A “The Economist” aponta que o conflito entre Moraes e Trump começou em 2019, quando foi iniciado o “inquérito das Fake News”, para investigar informações falsas nas redes sociais que afetavam “a honra e a segurança do Supremo Tribunal Federal e de seus membros”.

A revista afirma que a investigação foi “controversa” desde o início. “Ao investigar, processar e julgar ameaças contra si mesmo, o STF demonstrou seus poderes excessivos. Moraes foi nomeado para liderar o inquérito, contornando o sistema de loteria usual.”

O inquérito, que deveria ter durado apenas um ano, já se arrasta há seis anos e expandiu o seu escopo para incluir desinformação online sobre as instituições democráticas com um todo.

“A investigação é sigilosa, então não está claro quantas contas de mídia social Moraes ordenou que fossem removidas, ou por quê. Em abril de 2024, o comitê judiciário do Congresso dos EUA publicou um relatório mostrando que Moraes havia ordenado que X removesse pelo menos 88 contas desde 2019, geralmente sem fornecer justificativa”, diz a revista.
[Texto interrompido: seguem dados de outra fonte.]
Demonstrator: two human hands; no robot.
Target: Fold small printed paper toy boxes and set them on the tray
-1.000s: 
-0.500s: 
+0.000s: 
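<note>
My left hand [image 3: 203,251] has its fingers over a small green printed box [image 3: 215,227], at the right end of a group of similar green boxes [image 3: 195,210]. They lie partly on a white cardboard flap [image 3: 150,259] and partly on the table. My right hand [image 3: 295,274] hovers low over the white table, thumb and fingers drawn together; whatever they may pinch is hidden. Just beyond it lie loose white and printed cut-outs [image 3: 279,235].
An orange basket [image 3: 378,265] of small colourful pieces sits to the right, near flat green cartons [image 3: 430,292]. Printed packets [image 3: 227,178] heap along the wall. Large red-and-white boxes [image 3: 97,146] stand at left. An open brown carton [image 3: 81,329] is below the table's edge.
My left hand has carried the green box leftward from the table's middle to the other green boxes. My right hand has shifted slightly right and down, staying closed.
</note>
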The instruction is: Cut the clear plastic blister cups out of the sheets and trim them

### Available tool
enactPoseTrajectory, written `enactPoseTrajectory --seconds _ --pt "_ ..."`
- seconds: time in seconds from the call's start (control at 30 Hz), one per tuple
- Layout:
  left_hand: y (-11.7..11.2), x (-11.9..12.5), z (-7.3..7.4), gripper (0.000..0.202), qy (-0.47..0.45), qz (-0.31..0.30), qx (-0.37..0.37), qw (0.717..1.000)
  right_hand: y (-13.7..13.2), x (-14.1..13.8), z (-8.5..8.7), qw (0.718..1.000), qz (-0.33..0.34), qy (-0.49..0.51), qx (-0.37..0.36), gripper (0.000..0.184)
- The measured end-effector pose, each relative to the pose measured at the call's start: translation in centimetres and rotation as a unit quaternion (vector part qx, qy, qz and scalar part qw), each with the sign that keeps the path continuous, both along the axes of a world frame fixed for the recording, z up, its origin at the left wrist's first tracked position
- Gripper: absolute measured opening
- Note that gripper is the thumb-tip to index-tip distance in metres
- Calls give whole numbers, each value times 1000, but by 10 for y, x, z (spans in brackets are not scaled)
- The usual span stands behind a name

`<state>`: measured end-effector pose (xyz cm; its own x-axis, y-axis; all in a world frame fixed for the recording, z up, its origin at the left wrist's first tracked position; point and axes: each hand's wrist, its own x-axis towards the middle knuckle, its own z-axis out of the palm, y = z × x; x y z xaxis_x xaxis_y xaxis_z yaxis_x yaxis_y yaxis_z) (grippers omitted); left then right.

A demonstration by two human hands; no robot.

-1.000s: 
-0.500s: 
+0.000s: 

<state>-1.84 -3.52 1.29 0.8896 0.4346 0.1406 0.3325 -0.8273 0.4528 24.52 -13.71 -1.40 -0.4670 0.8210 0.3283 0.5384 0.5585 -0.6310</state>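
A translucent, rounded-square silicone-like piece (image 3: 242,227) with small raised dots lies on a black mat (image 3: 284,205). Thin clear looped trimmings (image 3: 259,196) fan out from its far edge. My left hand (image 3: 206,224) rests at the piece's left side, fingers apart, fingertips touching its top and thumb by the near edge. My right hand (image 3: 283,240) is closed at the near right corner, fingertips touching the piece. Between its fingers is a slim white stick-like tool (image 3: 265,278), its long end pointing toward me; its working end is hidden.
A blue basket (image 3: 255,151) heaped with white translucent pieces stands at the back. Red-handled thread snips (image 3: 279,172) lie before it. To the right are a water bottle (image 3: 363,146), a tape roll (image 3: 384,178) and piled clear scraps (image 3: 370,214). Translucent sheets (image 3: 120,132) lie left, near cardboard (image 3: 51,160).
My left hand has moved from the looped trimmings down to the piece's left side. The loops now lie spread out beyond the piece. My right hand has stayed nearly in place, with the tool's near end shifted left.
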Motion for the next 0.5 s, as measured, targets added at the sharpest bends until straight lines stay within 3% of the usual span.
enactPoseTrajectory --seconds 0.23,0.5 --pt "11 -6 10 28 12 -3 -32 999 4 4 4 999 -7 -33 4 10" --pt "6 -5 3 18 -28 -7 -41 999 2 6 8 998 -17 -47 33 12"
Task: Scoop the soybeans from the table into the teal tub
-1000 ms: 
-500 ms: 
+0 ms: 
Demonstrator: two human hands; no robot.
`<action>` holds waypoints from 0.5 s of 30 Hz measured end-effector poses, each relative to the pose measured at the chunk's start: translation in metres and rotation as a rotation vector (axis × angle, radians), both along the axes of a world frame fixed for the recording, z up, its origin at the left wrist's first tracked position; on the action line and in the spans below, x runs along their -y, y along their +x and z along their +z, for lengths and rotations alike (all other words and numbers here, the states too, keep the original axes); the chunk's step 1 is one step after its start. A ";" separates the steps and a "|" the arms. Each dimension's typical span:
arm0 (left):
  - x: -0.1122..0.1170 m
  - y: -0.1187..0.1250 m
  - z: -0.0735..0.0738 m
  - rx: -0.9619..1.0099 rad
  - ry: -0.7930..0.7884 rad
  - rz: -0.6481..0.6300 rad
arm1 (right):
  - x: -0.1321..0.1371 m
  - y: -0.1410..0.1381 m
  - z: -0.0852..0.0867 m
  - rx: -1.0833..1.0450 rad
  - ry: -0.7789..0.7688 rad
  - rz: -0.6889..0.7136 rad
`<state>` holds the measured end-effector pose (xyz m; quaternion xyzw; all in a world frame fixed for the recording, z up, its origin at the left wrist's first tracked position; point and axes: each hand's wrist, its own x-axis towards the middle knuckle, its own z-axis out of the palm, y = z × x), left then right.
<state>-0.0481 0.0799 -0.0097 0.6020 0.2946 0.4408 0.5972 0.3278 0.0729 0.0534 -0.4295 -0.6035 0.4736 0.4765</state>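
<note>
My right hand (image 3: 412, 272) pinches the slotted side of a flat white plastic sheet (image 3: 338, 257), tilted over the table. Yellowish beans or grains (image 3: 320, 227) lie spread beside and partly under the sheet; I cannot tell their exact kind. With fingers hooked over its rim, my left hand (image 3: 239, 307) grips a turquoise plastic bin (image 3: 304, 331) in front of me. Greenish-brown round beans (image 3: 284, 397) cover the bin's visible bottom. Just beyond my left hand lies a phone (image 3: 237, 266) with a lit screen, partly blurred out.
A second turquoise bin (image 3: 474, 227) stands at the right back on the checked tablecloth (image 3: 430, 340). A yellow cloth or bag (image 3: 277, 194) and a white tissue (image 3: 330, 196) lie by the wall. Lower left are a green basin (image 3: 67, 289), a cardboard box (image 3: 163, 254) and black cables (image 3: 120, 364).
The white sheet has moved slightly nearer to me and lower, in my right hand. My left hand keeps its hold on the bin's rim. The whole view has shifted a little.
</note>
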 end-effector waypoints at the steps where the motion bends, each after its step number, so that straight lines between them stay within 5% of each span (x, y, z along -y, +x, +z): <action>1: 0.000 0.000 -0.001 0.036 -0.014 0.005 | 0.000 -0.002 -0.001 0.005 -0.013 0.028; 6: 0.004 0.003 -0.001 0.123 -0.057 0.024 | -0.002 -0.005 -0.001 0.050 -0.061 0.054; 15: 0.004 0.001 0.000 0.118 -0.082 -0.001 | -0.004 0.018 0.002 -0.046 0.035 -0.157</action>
Sistema jurídico brasileiro

Em fevereiro, o grupo de mídia de Trump e a Rumble, uma plataforma de compartilhamento de vídeos, iniciaram um processo contra Moraes, alegando que, como suas decisões afetaram os brasileiros nos Estados Unidos, elas constituíram um exagero.

Porém, a “The Economist” destaca que as decisões de Moraes não são ilegais dentro da legislação brasileira e que ele estaria “fortalecido” pela Carta Magna de 1988.

“A Constituição brasileira permite que o presidente do Brasil, governadores estaduais, a Ordem dos Advogados do país, sindicatos, partidos políticos e outros grupos entrem com ações judiciais diretamente no Supremo Tribunal Federal, em vez de deixá-las filtrar por órgãos inferiores”.

A revista explica que isso pode sobrecarregar o sistema judiciário nacional. Por exemplo, no ano passado, os 11 juízes do STF emitiram mais de 114 mil decisões. Assim, para lidar com essa carga de casos, um único juiz pode tomar decisões de longo alcance.

“Isso confere ao Moraes e seus colegas na corte enorme poder, especialmente em áreas onde o Congresso brasileiro não legislou. Como ainda não foi aprovada uma lei que regule as mídias sociais, grande parte da aplicação da lei recai sobre o tribunal”, afirma a “The Economist”.

Processos contra Bolsonaro

Em 2021, durante o mandato de Bolsonaro, o Congresso brasileiro aprovou uma lei que pune “crimes contra a democracia”, que incluem “a restrição do exercício de poderes constitucionais” por meio de ameaças graves ou uso da força.

É como base nessa legislação que Moraes move os processos contra Bolsonaro, aponta a revista britânica.

Assim, para a “The Economist”, “aqueles que criticam a perseguição de Moraes a Bolsonaro parecem ignorar as evidências em sua acusação”.

A revista explica que a invasão de bolsonaristas aos prédios do governo federal em 8 de janeiro de 2023 foram motivadas por alegações falsas de Bolsonaro de que as urnas eletrônicas haviam sido manipuladas contra ele.

“Os aliados de Bolsonaro fazem o tumulto parecer um chá da tarde. Qualquer busca superficial pelo tumulto mostra que foi uma orgia vandalística. Em 12 de dezembro de 2022, quando a vitória do presidente Luiz Inácio Lula da Silva foi certificada pela Justiça Eleitoral, apoiadores de Bolsonaro incendiaram ônibus e carros em Brasília, a capital. Na véspera de Natal, um homem amarrou uma bomba em um caminhão de combustível perto do aeroporto de Brasília, mas ela não explodiu”, ilustra a “The Economist”.

“Em 10 de junho, Bolsonaro admitiu perante o Supremo Tribunal Federal que havia convocado reuniões no Palácio do Planalto para discutir a possibilidade de decretar estado de emergência após perder a votação. Ele disse que abandonou rapidamente a ideia, que recebeu resistência de generais.”

A revista também comenta sobre o plano de assassinato de Moraes, Lula e o vice-presidente, Geraldo Alckmin e o envolvimento do círculo íntimo de Bolsonaro em tramas golpistas para anular a eleição de 2022.